When it came time to overclock, I chose to disable Turbo Core and run the fans at 100%. By far, the loudest sound from the system was its side-panel intake, which had that aforementioned whine (rather than the expected whoosh of moving air). But a 120 mm blower pushing fresh air down onto the socket interface was comforting, so it remained.

I wasn’t expecting high frequencies from the Athlon X4 750K, since it was handicapped by a puny boxed heat sink. We lucked out, though, finding 4 GHz stable on all cores at the stock voltage setting. Thermals looked good, so I started bumping the voltage up a little at a time. Stability at 4.2 GHz only required 1.272V under load, which was achieved with a +0.048 V offset and enabling APU LLC to stabilize power delivery.

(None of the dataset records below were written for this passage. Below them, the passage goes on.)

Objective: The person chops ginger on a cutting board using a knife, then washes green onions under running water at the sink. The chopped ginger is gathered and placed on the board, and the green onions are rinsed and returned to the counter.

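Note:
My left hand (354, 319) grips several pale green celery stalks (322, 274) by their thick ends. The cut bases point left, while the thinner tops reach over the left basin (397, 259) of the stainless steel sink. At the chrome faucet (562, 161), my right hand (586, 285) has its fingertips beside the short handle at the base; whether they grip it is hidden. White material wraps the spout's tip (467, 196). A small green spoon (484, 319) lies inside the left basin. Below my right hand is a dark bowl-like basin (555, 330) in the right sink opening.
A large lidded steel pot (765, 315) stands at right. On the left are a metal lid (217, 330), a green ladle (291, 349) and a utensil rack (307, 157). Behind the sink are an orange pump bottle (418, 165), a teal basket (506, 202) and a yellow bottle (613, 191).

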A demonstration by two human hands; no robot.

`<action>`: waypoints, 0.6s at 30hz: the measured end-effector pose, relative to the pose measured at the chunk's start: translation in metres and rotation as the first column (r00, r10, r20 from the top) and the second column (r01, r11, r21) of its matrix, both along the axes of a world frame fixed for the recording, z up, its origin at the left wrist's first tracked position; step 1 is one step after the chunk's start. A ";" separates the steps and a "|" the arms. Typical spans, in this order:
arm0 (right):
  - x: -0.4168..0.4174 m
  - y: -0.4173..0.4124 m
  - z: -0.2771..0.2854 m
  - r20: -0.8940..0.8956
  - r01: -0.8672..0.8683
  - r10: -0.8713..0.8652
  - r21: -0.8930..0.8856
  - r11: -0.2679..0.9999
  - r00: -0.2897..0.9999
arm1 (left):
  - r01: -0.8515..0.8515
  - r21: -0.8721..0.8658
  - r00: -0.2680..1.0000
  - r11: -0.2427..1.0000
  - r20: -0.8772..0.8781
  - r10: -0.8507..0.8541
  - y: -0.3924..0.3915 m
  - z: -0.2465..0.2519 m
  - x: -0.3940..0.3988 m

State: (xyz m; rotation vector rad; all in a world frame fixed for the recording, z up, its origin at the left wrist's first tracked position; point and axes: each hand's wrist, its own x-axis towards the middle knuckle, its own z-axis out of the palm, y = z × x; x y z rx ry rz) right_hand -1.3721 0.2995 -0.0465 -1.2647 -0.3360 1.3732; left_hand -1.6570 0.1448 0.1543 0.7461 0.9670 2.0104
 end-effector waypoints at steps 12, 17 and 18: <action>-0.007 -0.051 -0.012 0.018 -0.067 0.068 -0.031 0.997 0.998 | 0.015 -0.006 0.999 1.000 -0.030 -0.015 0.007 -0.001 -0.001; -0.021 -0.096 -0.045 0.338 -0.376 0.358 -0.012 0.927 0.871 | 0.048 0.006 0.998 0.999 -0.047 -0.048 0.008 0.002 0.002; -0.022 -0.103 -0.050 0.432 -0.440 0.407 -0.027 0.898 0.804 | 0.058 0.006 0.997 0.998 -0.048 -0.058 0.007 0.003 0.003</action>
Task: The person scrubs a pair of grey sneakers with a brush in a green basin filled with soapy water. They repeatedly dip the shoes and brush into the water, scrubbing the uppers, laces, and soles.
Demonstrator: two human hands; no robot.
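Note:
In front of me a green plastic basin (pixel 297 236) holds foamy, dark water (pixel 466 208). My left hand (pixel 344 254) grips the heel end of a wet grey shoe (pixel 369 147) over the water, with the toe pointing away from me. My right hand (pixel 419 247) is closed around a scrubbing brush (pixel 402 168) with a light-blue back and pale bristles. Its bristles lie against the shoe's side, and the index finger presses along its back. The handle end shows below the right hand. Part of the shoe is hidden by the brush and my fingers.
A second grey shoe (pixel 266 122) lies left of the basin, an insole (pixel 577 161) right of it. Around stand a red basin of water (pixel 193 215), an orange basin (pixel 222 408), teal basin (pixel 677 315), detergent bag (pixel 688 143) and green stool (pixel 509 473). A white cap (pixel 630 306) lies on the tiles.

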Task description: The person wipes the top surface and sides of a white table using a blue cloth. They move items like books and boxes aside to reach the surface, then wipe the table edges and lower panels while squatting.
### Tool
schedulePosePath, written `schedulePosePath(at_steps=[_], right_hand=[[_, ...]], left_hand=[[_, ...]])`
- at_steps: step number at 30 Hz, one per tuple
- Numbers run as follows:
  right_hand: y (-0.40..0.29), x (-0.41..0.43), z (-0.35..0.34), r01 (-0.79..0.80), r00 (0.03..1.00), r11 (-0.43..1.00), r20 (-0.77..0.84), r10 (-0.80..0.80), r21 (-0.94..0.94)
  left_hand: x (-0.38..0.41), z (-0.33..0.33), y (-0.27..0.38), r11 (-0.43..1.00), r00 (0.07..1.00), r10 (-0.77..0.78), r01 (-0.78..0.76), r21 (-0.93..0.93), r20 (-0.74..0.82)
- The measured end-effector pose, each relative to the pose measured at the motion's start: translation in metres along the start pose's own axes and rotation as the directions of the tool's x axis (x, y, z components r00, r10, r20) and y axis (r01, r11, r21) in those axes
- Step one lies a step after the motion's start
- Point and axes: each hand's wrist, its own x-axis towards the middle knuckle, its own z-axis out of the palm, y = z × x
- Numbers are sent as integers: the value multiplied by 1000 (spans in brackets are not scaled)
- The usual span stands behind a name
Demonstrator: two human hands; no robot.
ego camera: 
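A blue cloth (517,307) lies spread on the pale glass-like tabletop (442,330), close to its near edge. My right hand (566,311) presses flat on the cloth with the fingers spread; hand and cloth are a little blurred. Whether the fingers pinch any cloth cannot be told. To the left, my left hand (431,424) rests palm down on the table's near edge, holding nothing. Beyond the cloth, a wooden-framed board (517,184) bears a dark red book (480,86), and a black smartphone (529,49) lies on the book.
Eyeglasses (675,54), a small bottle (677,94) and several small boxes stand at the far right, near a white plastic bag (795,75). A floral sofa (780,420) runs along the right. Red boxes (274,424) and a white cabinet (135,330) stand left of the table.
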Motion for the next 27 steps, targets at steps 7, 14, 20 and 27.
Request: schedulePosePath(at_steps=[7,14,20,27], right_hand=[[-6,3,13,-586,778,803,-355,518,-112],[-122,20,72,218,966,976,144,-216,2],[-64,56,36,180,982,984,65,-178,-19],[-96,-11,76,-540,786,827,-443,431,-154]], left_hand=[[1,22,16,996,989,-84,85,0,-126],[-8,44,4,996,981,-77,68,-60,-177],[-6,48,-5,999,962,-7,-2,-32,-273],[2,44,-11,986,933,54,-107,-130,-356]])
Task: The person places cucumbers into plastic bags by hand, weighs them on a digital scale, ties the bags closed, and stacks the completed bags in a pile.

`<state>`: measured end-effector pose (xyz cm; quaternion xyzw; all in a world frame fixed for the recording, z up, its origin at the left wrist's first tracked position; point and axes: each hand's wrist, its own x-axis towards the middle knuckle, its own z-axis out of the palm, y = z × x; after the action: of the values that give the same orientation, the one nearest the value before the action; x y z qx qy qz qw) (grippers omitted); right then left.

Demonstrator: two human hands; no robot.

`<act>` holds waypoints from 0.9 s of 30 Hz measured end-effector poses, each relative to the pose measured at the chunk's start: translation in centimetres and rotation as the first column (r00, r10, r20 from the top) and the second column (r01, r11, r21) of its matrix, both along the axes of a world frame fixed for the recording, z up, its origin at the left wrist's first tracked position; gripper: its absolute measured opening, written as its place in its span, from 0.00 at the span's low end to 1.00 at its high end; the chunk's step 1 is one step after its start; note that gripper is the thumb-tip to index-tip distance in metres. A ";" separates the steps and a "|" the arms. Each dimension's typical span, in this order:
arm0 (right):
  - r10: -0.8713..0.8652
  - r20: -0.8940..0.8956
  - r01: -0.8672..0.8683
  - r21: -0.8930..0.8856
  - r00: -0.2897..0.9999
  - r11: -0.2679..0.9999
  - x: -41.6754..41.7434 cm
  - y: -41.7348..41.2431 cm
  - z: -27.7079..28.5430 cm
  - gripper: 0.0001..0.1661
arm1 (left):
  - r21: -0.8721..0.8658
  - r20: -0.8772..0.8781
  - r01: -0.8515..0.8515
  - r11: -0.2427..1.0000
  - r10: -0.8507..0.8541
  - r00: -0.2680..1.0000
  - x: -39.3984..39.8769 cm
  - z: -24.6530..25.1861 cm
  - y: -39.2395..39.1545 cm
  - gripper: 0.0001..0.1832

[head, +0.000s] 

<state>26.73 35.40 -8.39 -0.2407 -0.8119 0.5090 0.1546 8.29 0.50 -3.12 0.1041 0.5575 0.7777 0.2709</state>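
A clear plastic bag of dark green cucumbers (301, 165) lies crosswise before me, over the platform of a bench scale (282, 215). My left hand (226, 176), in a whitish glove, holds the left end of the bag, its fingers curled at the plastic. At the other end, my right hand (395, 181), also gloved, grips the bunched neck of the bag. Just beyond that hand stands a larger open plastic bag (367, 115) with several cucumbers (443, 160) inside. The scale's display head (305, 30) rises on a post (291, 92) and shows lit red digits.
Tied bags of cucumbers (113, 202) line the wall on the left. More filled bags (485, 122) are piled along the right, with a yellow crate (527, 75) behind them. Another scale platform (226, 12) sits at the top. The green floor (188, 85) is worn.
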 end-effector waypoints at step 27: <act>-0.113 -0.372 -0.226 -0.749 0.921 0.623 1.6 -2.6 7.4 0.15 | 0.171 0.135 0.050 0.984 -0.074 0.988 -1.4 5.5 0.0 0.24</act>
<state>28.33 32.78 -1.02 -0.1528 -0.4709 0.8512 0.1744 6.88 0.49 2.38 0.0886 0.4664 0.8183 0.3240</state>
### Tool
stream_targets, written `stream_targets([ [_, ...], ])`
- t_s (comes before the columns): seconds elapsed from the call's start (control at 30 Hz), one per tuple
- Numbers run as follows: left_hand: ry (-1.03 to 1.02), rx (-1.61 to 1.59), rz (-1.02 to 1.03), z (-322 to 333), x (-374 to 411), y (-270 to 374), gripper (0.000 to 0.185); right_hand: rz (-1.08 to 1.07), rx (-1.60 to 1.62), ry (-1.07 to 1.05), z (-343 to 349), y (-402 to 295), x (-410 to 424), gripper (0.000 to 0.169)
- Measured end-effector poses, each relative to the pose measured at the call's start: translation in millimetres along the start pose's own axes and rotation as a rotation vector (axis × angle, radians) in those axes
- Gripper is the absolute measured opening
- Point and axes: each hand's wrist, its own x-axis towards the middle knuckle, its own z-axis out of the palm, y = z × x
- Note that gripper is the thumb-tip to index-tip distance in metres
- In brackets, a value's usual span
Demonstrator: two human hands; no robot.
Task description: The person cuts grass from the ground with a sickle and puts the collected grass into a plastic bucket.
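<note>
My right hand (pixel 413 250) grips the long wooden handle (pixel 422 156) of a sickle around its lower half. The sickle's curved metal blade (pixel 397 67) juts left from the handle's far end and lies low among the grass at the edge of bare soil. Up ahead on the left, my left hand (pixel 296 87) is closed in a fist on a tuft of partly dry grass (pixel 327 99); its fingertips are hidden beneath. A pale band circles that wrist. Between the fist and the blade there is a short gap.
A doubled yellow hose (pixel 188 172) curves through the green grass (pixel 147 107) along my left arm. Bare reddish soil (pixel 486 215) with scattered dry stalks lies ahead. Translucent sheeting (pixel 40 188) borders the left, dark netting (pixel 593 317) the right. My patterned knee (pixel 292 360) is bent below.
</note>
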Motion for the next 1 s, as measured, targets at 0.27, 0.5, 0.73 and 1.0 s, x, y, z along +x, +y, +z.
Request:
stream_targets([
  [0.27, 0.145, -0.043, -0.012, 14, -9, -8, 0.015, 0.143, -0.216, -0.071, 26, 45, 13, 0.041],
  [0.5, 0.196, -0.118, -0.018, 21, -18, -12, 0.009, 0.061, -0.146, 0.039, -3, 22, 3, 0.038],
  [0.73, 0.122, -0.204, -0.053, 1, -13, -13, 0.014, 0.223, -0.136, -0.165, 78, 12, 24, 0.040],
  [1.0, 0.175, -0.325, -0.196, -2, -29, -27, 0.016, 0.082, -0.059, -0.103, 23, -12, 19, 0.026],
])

Next, I sought to maximize gains by overclocking the RAM. DDR3-1866 with CAS 9 timings required 1.625 V for stability. I bumped the CPU-NB frequency to 2000 MHz, which is a modest boost that didn't require altering the Northbridge Voltage option. Everything was tested for stability as I kept an eye on thermal margin from within AMD's OverDrive utility, as well as spot-checking the motherboard's VRM with an IR thermometer.

OverDrive reported another 25 degrees of thermal margin available under Prime95. But I wasn’t comfortable pushing higher voltages, especially with higher summer temperatures on the way. Still, I have to be happy with these results considering two of our lab's 750Ks top out just 100 MHz higher at 1.425 V and topped with aftermarket coolers.

Next, I wanted to tweak MSI's Radeon R7 265 using the latest version of Afterburner. The GPU's official limit is 1050 MHz, which I hit without the need for additional voltage. The card's memory wasn't as cooperative though, causing instability at 1480 MHz. I dialed it back down to 1450 MHz (5800 MT/s).

The final overclock was filtered through MemTest 86+, Prime95, and an hour of gaming before receiving a stamp of approval and proceeding to the benchmarks.